Daerah

Raden Asnawi, Kiai Pejuang di Masa Kolonial

Rab, 27 Januari 2016 | 04:00 WIB

Nama asli Kiai Asnawi adalah Raden Syamsi. Nama Asnawi diperoleh setelah menunaikan ibadah haji. Beliau juga pernah menggunakan nama Ilyas, ketika pertama kali berangkat haji, nama inilah yang dikenal ketika belajar di tanah Hijaz.

Asnawi, atau Raden Syamsi, lahir di Damaran, Kudus, pada 1281 H/1861 M. Ia merupakan putra dari pasangan H. Abdullah Husnin dan R Sarbinah, keduanya adalah pedagang konveksi yang cukup besar di kota Kudus. Jika dirunut silsilahnya, Kiai Asnawi masih keturunan ke-14 Sunan Kudus (Syech Ja’far Shodiq) dan keturunan ke-5 Kiai Ahmad Mutamakkin, Kajen, Pati.

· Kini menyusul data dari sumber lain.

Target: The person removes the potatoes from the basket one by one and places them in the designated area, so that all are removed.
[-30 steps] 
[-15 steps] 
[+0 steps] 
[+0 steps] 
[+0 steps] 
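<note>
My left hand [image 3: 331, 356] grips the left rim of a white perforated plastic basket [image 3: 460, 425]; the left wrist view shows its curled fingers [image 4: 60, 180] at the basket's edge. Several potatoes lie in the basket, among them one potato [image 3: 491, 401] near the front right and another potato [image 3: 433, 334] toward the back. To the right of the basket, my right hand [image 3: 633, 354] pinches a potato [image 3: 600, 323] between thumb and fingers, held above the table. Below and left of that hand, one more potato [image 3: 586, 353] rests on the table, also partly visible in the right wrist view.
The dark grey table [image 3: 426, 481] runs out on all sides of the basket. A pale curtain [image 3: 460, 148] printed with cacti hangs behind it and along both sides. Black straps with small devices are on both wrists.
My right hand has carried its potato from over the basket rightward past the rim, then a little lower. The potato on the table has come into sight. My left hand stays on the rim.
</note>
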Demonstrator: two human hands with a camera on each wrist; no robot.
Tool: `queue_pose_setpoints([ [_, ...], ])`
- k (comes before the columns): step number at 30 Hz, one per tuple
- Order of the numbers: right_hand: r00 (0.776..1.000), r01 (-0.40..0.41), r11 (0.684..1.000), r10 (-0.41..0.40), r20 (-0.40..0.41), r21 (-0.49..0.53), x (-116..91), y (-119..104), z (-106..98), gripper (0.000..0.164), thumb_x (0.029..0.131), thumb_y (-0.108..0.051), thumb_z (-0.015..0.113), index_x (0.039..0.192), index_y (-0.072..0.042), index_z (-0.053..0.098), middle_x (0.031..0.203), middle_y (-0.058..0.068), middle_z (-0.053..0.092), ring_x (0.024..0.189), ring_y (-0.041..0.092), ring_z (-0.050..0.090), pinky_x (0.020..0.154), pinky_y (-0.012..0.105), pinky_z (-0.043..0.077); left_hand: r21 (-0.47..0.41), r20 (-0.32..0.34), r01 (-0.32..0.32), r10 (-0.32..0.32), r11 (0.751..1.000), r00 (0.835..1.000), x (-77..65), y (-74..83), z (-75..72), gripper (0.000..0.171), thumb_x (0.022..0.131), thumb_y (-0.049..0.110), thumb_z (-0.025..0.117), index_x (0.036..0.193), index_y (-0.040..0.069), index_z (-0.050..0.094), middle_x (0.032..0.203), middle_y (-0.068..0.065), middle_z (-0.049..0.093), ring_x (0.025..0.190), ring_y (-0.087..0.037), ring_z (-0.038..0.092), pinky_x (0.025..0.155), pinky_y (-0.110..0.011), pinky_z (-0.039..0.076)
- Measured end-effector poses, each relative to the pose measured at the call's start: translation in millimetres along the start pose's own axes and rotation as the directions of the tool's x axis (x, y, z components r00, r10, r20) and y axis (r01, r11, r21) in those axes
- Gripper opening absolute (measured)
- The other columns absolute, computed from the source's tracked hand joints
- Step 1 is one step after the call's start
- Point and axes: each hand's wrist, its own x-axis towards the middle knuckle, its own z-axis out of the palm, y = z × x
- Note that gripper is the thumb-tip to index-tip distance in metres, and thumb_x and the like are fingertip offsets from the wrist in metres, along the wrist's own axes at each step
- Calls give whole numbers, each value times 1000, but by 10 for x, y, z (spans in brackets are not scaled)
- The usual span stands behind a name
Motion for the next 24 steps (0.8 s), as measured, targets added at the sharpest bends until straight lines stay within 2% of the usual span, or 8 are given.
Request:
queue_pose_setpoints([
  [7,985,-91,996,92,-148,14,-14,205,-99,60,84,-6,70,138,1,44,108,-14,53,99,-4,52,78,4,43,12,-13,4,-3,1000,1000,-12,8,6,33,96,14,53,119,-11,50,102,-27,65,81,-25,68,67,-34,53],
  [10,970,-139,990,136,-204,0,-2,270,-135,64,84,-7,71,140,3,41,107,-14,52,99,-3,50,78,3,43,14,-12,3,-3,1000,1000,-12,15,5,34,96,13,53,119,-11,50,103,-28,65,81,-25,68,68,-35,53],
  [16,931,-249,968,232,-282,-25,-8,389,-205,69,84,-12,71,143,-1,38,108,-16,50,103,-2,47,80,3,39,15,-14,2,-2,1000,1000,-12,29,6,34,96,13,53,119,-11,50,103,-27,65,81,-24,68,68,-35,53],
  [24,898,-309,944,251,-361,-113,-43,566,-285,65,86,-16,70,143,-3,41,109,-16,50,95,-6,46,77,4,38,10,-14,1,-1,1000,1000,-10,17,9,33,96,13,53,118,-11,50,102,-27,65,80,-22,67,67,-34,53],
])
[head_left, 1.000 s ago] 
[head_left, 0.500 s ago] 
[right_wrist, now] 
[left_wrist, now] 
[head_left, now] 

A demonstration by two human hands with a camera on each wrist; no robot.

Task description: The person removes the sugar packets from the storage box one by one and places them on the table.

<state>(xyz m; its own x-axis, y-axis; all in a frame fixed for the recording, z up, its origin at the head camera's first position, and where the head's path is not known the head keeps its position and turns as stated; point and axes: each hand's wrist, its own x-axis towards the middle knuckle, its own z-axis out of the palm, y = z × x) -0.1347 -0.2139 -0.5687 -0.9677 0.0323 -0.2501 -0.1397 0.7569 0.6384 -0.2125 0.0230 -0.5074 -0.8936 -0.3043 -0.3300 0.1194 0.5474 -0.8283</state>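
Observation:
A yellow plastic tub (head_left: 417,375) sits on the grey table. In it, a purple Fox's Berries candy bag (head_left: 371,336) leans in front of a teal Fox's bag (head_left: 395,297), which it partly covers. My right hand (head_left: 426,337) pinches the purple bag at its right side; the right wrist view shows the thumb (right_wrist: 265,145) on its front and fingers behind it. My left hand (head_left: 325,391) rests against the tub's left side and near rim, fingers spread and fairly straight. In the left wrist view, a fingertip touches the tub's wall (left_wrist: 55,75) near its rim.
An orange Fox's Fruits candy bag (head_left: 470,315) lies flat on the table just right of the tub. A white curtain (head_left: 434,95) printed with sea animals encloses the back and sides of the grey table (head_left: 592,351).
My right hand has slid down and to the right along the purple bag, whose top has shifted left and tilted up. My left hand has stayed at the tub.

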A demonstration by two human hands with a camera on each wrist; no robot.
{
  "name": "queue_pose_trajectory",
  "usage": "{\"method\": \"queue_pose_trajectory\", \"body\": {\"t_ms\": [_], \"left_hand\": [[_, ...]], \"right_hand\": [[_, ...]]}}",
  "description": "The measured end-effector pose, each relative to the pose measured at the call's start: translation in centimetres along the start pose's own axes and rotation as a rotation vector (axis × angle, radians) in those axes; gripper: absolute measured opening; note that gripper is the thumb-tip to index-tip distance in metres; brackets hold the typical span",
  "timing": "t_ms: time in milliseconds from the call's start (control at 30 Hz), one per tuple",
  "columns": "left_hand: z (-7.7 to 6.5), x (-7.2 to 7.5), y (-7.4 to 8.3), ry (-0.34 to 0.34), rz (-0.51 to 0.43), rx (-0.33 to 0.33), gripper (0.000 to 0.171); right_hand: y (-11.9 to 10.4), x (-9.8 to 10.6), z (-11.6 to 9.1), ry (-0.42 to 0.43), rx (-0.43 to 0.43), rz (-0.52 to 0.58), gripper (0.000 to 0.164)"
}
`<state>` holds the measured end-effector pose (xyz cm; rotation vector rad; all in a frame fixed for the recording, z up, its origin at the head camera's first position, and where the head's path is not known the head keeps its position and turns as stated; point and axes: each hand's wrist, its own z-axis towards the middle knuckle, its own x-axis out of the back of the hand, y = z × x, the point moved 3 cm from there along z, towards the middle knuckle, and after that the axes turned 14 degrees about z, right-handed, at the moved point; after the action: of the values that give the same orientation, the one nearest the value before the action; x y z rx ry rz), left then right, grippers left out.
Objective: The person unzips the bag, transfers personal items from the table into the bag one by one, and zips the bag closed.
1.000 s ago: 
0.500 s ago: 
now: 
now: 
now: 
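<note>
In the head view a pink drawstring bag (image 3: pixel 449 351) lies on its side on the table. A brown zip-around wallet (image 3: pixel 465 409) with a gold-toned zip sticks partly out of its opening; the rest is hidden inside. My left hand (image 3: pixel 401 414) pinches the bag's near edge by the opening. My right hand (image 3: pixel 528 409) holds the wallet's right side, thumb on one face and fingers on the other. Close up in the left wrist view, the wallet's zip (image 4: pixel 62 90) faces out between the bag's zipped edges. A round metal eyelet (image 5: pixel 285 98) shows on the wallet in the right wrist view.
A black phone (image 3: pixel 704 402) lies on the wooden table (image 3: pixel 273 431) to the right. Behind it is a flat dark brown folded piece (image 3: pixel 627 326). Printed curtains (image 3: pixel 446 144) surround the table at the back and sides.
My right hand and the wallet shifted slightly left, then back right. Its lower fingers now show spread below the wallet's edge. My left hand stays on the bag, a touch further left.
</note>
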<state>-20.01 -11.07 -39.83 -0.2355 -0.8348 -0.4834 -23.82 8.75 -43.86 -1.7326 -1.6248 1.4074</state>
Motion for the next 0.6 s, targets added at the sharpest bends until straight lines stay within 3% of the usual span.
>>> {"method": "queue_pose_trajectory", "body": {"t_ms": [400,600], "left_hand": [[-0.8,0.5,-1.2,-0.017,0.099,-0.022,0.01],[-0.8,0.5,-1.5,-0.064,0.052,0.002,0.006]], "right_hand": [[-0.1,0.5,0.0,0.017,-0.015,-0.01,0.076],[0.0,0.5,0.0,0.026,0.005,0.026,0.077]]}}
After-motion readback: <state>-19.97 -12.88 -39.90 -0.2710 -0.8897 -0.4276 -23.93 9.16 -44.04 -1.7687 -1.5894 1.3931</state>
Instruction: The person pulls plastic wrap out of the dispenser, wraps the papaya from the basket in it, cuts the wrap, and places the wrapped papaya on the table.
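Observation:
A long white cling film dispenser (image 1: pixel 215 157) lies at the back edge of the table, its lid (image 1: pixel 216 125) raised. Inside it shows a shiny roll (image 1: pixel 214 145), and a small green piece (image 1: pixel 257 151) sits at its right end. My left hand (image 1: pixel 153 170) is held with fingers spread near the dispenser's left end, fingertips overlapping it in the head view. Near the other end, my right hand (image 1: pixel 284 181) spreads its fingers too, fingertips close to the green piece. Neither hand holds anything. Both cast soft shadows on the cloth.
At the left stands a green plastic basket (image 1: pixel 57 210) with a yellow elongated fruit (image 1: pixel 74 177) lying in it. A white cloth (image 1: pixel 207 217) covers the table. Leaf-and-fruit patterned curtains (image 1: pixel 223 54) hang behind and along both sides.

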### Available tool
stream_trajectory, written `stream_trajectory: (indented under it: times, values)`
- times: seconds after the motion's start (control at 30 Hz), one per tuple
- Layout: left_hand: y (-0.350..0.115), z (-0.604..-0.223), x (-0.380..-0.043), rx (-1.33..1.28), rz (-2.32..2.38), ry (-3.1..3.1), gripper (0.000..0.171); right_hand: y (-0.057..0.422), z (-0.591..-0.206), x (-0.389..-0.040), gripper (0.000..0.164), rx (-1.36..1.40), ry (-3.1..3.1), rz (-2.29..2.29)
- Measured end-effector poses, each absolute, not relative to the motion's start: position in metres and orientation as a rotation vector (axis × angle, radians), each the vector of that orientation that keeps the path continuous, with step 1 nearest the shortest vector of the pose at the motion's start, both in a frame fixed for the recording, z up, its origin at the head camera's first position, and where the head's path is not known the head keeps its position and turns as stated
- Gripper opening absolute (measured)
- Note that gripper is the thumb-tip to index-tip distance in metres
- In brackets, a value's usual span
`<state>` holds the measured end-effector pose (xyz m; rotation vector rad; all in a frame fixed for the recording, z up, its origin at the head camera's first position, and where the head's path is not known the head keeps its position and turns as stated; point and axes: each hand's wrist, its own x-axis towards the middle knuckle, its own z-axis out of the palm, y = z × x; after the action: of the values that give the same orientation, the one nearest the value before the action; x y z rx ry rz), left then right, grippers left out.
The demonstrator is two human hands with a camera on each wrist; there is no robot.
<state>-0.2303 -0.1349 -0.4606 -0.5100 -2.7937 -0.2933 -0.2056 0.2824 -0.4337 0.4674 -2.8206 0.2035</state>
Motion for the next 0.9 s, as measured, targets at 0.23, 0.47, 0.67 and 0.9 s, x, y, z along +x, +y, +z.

Sebagai sosok ahli ilmu, sejak kecil sudah terlihat kegemaran Kiai Asnawi dalam belajar dan melakukan rihlah ilmiyyah (perjalanan keilmuan). Orang tuanya merupakan guru pertama, dalam mengaji tajwid dan penguasaan bacaan al-Qur’an. Kemudian, Asnawi kecil melakukan perjalanan ke Tulungagung, ikut orang tuanya berbisnis. Di kota ini, ia mengaji di sebuah pesantren. Kemudian, Asnawi kecil pindah ke Jepara, mengaji kepada KH. Irsyad Naib, di kawasan Mayong. Dari jalur keilmuan, jelas bahwa Kiai Asnawi mempunyai sanad yang tersambung dengan ulama-ulama Nusantara, di antaranya Kiai Saleh Darat (Semarang), Kiai Mahfudz at-Termasi (Termas, Pacitan), KH. Nawawi al-Bantani, dan Sayyid Umar Shatha.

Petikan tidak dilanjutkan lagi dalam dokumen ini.